### What is expected
Go through the data and copy each line where the string "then" appears.

### Given material

------------------------------------------------------------

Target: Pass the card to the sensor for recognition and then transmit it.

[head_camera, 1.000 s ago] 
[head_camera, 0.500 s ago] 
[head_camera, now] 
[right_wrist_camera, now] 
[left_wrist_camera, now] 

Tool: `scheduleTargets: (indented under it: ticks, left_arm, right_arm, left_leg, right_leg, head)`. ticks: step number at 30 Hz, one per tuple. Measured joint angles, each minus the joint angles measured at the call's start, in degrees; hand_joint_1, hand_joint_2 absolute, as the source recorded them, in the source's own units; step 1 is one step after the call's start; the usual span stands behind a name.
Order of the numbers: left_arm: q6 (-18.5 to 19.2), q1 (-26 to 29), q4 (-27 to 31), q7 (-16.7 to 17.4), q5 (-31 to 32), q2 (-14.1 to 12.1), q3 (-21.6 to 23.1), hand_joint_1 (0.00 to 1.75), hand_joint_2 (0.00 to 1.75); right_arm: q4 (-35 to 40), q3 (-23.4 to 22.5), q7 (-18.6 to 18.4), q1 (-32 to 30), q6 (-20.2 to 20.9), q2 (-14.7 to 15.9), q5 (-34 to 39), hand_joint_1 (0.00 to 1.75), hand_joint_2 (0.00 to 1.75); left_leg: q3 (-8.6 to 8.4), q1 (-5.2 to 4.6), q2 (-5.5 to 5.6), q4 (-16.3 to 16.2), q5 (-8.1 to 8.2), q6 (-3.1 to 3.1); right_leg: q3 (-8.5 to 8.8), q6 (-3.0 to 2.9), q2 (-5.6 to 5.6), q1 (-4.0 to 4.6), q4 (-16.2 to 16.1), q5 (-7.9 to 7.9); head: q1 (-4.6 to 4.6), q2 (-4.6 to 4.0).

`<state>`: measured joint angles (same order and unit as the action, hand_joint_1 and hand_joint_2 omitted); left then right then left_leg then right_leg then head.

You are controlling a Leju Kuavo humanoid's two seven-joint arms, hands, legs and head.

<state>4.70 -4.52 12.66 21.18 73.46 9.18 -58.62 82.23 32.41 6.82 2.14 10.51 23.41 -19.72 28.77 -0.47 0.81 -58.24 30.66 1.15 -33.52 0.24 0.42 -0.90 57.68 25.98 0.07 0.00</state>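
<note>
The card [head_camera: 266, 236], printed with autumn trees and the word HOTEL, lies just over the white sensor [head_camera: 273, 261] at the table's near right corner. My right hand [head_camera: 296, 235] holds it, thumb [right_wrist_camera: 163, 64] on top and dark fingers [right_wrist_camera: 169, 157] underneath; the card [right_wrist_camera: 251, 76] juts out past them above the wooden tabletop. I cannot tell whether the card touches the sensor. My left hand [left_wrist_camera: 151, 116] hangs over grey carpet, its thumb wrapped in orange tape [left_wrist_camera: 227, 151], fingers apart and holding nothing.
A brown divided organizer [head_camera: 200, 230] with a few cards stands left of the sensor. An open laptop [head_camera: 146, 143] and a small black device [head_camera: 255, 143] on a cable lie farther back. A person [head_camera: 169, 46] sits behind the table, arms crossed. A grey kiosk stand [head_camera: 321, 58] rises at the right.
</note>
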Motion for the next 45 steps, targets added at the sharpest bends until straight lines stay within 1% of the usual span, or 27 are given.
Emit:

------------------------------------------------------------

### Result of the exercise
Target: Pass the card to the sensor for recognition and then transmit it.
`<state>`: measured joint angles (same order and unit as the action, hand_joint_1 and hand_joint_2 omitted); left then right then left_leg then right_leg then head.

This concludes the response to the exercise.